Saturday, September 27, 2008

On the Boil!

On Jamie Oliver’s new (UK) TV show Ministry of Food, a mother confesses to him that she doesn’t know what “boiling” is or how to do it. Another feeds her children potato crisps each evening for dinner. Almost none cook a meal.

When Delia Smith launched her TV series How to Cook, it was based in part on a survey which suggested that less than 15% of British families sit down together and eat a meal which has been cooked from fresh ingredients just once a week. The situation is not much different in Canada – cooking from scratch has almost disappeared from family homes as a regular event. Roughly 20% of all meals eaten in Canadian homes are “take out” meals from restaurants and take out specialist stores and 25% of meals eaten are eaten out. Many of the meals eaten in are “ready meals” from the grocery store – pizza etc.

Talking to a young friend (in her mid 20’s) she knows how to cook just wo dishes , she says. One is a slow cooked chicken dish (put all of the ingredients in a slow cooked and turn on) and the other is bacon sandwiches. She says her mum can’t cook at all.

I was talking to a seven year old the other day. I had just been to the farmers market. I showed him an egg plant (aubergine) and asked him what it was. He had no idea. I went through my produce – carrot, celery, celery root (celeriac) , spinach, leeks, onions, fingerling potato, etc. He didn’t name any of them – but was close with carrots (these were blue and yellow carrots, not the bright orange ones). I asked him about soup and he told me that it comes from a can and didn’t believe you could make soup at home with the ingredients I had in my bag.

This saddens me and worries me. I was born into a restaurant family – my French grandfather (Marcel Leclerc from Neville) owned a restaurant and was a Paris trained chef. I cook and all members of my family cook. We eat a fresh cooked meal every evening and, even though I lunch out frequently as part of the work of securing business, if I am not eating out we’ll have a home made Tuscan bean soup or a croq monsieur or a frittata – something quick and easy.

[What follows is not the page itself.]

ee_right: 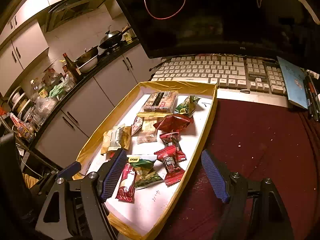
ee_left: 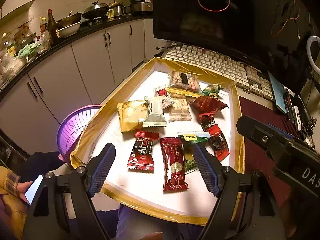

This total rubbish about not having enough time is a lame excuse for not having the skills and the confidence – it takes just the same time to cook a basic meal as it does to drive, queue, pay and then reheat a ready meal. There is more nutrition in a home cooked meal, its cheaper and, well I could go on.

There are strong links between the way we chose to manage our meals and health. Obesity is not an accident or some bug induced disease. It is something we eat our way into – as, for many, is Type II diabetes. There are strong links between eating as a family together and the social cohesion of families.

It looks like a lost cause. I was working in a school yesterday and chatted with them about school meals. Jamie Oliver’s campaign for healthy food at school hasn’t reached here yet – its still pandering to the burgers, fries and generally fast food eating habits that we are trying to break kids from.

I have no solutions. As a parent I made sure that our children saw both of their parents cook and love the process and both are more than able to cook a range of meals and enjoy the process. We are cooking tonight for six (curries from scratch, including fresh ground which we grind) with the only pre-packaged ingredients being the nan bread. The pakora’s and all other components of this meal we have prepared.

As we look down our street, its sad to think that only 1 in five houses (if that) will be cooking tonight.